What the task asks:
All lines from the one with "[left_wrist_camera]" onward, through the last line of the records below, are to be retyped word for word.

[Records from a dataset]
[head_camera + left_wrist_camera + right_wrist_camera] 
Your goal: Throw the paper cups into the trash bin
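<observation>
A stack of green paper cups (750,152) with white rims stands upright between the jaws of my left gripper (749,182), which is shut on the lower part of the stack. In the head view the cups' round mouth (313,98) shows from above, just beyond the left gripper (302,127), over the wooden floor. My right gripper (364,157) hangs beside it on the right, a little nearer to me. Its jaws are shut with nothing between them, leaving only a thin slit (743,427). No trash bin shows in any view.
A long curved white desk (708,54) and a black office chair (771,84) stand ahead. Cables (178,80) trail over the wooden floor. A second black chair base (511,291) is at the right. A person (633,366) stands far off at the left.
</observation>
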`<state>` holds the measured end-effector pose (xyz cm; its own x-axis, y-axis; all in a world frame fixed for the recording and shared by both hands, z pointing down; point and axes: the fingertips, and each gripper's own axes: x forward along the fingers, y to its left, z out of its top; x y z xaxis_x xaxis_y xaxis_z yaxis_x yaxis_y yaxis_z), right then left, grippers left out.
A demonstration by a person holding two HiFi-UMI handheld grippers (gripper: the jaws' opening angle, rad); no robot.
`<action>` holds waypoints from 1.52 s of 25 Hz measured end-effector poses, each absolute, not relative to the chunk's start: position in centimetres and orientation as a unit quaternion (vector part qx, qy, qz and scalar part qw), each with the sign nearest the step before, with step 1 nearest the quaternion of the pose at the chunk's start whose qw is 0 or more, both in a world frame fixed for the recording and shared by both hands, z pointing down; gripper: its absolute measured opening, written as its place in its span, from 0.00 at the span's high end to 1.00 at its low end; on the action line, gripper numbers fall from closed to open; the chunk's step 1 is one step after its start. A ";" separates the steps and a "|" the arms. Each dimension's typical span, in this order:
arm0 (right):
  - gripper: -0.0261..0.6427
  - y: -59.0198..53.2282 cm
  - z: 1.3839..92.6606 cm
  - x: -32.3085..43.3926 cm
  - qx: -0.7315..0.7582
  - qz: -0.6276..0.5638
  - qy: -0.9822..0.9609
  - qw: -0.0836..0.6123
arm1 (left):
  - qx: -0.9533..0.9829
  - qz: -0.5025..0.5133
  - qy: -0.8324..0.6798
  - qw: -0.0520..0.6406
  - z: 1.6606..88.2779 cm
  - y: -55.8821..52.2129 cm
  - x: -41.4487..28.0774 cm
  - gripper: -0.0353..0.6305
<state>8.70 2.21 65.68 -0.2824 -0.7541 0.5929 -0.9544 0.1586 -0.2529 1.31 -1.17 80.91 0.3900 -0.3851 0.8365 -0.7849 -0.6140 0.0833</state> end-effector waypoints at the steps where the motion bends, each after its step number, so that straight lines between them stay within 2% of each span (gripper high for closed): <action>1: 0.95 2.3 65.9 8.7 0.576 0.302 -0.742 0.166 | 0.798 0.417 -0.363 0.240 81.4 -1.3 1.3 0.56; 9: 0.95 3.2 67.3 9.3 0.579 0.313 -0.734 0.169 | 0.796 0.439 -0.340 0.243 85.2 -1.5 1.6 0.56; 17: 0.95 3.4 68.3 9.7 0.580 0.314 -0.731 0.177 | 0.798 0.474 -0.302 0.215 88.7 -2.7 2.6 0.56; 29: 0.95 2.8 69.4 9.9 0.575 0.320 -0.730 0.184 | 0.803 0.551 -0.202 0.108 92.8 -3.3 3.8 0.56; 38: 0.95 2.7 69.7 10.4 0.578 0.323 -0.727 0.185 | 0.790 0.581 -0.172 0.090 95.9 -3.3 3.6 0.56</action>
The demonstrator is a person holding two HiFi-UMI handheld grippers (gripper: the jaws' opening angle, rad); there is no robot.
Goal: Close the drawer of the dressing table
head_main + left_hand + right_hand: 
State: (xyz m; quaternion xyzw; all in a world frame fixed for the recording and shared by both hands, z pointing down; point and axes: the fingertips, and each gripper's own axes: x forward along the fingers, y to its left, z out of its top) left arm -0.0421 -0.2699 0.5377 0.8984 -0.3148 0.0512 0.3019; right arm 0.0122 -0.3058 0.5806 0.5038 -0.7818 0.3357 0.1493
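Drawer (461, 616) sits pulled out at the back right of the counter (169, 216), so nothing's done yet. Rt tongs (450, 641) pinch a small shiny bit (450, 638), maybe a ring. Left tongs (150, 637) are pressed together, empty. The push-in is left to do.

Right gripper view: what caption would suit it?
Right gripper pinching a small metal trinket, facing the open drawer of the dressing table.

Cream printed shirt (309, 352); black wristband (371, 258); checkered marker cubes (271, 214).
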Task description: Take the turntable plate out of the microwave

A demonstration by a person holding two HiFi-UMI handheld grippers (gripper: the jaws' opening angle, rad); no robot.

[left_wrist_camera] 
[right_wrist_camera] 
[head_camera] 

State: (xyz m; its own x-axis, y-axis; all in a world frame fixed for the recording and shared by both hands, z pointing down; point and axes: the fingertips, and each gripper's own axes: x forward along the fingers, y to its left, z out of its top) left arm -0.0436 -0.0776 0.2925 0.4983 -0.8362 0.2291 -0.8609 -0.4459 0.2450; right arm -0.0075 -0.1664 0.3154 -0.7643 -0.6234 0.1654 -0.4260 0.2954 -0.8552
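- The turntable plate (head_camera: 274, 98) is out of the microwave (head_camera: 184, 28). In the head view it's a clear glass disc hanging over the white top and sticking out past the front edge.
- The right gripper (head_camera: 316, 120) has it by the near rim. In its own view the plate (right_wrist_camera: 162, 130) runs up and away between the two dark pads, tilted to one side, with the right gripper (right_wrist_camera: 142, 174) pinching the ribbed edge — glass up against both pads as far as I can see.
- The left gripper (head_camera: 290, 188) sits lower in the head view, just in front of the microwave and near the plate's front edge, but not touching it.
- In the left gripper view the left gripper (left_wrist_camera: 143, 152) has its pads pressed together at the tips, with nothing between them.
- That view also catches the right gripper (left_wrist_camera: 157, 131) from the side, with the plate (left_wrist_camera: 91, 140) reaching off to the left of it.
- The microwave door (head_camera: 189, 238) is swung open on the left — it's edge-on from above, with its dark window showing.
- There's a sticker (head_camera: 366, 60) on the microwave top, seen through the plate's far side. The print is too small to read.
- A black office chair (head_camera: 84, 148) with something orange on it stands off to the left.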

Solution to this exercise:
[left_wrist_camera] 
[right_wrist_camera] 
[head_camera] 

State: (xyz m; its own x-axis, y-axis; all in a world frame fixed for the recording and shared by both hands, z pointing down; point and axes: the fingertips, and each gripper's own axes: x forward along the fingers, y to its left, z out of its top) left arm -0.0436 -0.0776 0.2925 0.4983 -0.8362 0.2291 -0.8609 -0.4459 0.2450; right arm -0.0075 -0.1664 0.3154 -0.7643 -0.6234 0.1654 -0.4260 0.2954 -0.8552
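- The turntable plate (head_camera: 274, 98) is out of the microwave (head_camera: 184, 28). In the head view it's a clear glass disc hanging over the white top and sticking out past the front edge.
- The right gripper (head_camera: 316, 120) has it by the near rim. In its own view the plate (right_wrist_camera: 162, 130) runs up and away between the two dark pads, tilted to one side, with the right gripper (right_wrist_camera: 142, 174) pinching the ribbed edge — glass up against both pads as far as I can see.
- The left gripper (head_camera: 290, 188) sits lower in the head view, just in front of the microwave and near the plate's front edge, but not touching it.
- In the left gripper view the left gripper (left_wrist_camera: 143, 152) has its pads pressed together at the tips, with nothing between them.
- That view also catches the right gripper (left_wrist_camera: 157, 131) from the side, with the plate (left_wrist_camera: 91, 140) reaching off to the left of it.
- The microwave door (head_camera: 189, 238) is swung open on the left — it's edge-on from above, with its dark window showing.
- There's a sticker (head_camera: 366, 60) on the microwave top, seen through the plate's far side. The print is too small to read.
- A black office chair (head_camera: 84, 148) with something orange on it stands off to the left.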

This output requires nothing more.